Following on from the May 2010 announcement of a $120 million investment by the Australian Government in adult literacy and numeracy activities, the National Centre for Vocational Education Research (NCVER) hosted a forum on behalf of the Department of Education, Employment and Workplace Relations on 13 September 2010 to explore these questions and to determine what needs to be done to find the answers.

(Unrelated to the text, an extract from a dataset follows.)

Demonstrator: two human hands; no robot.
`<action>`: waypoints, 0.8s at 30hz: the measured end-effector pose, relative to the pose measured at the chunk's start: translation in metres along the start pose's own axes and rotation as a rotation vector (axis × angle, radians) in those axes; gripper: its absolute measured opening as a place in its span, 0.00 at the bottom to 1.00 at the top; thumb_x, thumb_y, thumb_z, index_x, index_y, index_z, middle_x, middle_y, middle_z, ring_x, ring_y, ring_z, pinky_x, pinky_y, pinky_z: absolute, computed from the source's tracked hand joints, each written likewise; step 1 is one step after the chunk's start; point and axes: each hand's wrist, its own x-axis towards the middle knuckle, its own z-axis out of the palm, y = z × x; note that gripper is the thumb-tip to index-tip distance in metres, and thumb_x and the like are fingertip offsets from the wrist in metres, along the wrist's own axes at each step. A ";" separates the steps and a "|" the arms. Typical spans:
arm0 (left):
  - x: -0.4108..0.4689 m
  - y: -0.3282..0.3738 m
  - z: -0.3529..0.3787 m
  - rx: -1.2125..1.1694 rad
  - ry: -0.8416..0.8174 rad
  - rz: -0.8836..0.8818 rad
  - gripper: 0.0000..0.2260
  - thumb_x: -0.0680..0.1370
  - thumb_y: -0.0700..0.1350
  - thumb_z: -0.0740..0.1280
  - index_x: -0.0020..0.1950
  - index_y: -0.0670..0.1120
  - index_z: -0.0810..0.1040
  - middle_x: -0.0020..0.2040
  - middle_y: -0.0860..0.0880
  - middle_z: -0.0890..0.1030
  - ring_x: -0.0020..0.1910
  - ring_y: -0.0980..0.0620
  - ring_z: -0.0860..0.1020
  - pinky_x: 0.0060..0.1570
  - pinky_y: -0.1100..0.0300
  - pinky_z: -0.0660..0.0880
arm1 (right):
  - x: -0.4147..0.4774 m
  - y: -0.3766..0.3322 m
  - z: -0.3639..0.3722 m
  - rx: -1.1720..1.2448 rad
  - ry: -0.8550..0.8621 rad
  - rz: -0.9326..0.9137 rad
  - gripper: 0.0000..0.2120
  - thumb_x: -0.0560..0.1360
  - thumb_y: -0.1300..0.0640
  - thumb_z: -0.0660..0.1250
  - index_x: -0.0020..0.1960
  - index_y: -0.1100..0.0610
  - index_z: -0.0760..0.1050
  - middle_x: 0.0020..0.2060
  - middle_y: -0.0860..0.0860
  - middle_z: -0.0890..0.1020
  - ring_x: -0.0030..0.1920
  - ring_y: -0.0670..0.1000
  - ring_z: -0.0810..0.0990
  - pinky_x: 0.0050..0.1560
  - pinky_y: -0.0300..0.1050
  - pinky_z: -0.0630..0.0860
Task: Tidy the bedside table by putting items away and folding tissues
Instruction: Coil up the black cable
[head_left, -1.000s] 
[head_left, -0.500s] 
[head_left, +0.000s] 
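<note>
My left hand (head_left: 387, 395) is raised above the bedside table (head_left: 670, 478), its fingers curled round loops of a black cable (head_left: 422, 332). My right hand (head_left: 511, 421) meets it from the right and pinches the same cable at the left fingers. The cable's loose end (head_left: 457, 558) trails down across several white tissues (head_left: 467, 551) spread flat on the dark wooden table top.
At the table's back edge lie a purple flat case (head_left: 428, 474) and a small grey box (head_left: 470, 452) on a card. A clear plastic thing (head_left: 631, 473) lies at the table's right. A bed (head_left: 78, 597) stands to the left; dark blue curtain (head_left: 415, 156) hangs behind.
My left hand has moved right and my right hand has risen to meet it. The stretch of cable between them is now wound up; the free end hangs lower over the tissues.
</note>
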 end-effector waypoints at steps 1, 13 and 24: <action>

This paper presents a summary of those discussions and recommendations for future action. Background papers prepared for the forum are also provided in chapters 1–6. Forum participants emphasised that, while literacy should be everyone's business, for those concerned with public policy the focus should be on:
- targeting those most in need
- finding sustainable funding models
- measuring success.
To do this will require further effort to better understand what is currently being done to address literacy and numeracy problems across the country and how to make adult literacy and numeracy a more prominent issue in the community and, in response, to devise sound strategies to implement and measure the impact of new activities.